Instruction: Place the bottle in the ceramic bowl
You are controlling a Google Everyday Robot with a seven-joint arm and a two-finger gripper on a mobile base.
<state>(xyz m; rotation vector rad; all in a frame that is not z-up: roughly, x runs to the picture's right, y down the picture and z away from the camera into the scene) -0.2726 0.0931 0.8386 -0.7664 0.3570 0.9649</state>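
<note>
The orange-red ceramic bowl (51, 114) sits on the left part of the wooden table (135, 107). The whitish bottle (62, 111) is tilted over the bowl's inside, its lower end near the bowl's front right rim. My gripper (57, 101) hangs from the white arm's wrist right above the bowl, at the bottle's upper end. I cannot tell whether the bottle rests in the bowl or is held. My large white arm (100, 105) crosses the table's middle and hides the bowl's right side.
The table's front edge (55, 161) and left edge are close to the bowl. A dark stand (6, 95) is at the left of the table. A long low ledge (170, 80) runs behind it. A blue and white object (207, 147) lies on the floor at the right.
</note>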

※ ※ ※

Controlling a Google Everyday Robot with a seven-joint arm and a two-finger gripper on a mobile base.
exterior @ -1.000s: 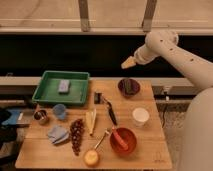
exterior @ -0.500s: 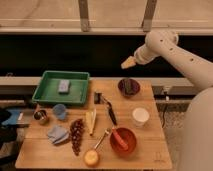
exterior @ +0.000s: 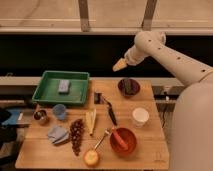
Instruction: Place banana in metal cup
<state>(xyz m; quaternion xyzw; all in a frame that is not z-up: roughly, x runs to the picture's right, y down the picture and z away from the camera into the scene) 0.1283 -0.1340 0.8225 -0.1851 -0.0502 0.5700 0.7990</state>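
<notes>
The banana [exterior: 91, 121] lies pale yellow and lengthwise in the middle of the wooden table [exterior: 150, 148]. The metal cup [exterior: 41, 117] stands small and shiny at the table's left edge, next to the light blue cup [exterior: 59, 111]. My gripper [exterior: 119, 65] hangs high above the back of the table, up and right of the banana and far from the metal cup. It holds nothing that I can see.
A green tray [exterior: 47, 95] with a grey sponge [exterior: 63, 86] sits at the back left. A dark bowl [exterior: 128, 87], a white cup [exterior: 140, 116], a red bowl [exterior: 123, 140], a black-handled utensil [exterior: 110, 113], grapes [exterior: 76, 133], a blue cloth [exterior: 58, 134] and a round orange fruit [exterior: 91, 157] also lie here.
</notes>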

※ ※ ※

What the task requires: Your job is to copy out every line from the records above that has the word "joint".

Written response:
You are controlling a Google Everyday Robot with a seven-joint arm and a two-finger gripper on a mobile base.
Controlling a Google Everyday Robot with a seven-joint arm and a two-finger gripper on a mobile base.

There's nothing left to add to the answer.